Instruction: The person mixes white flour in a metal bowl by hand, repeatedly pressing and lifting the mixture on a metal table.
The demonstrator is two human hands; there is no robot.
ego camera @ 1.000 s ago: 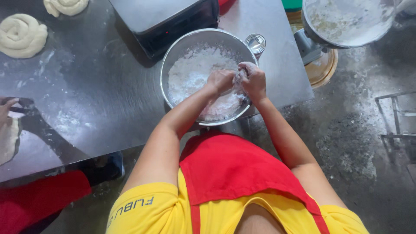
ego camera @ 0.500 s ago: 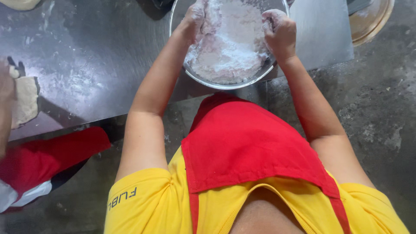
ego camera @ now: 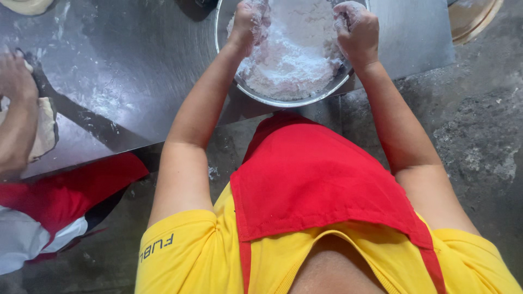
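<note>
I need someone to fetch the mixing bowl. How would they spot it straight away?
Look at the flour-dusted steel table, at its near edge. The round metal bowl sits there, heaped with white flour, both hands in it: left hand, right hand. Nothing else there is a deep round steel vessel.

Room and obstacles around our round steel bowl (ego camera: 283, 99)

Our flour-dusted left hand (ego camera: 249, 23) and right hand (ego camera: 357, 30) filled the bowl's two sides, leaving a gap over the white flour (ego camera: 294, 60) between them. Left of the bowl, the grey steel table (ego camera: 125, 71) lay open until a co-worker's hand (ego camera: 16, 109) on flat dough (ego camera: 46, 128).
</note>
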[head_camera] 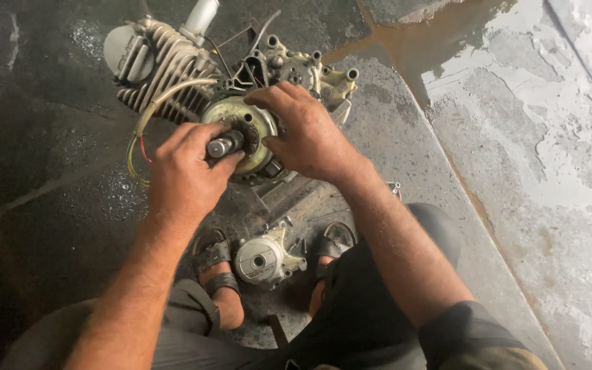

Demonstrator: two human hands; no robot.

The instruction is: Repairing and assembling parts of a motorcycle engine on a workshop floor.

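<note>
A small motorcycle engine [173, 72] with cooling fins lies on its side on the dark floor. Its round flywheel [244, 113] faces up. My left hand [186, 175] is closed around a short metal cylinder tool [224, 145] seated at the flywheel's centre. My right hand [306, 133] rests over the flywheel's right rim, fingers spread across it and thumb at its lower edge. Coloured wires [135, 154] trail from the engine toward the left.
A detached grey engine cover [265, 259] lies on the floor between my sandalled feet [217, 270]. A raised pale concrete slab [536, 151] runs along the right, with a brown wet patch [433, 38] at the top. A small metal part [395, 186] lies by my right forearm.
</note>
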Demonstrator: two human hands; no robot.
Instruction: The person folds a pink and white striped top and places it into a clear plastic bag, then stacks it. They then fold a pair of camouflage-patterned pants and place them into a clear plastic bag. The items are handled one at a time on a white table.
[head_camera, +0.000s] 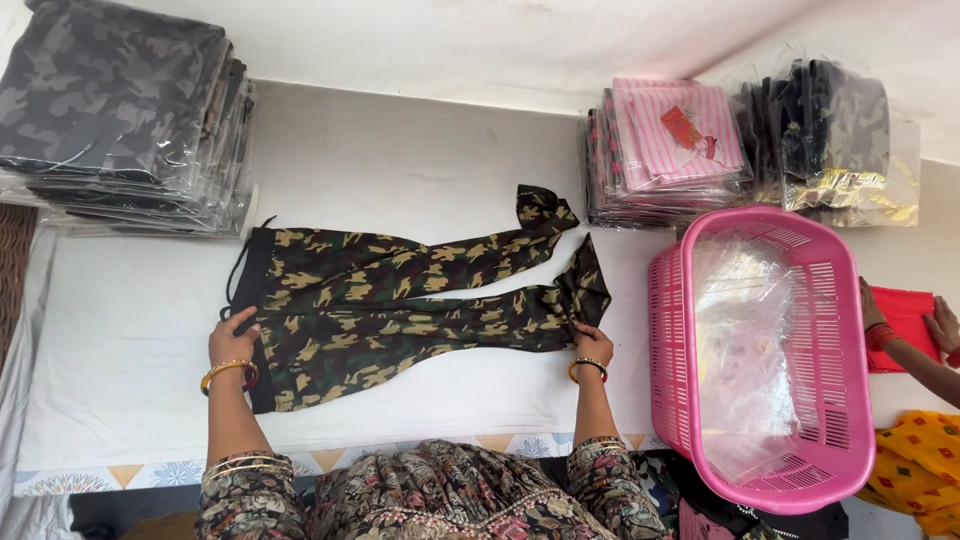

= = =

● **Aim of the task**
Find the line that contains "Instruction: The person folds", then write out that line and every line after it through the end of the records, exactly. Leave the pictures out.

● **Reply to the task**
Instruction: The person folds a pink and white striped top and places it into a clear plastic bag, then stacks it. They then fold a pair of camouflage-patterned pants and place them into a clear plastic bag. The items are handled one at a time on a white table.
[head_camera, +0.000s] 

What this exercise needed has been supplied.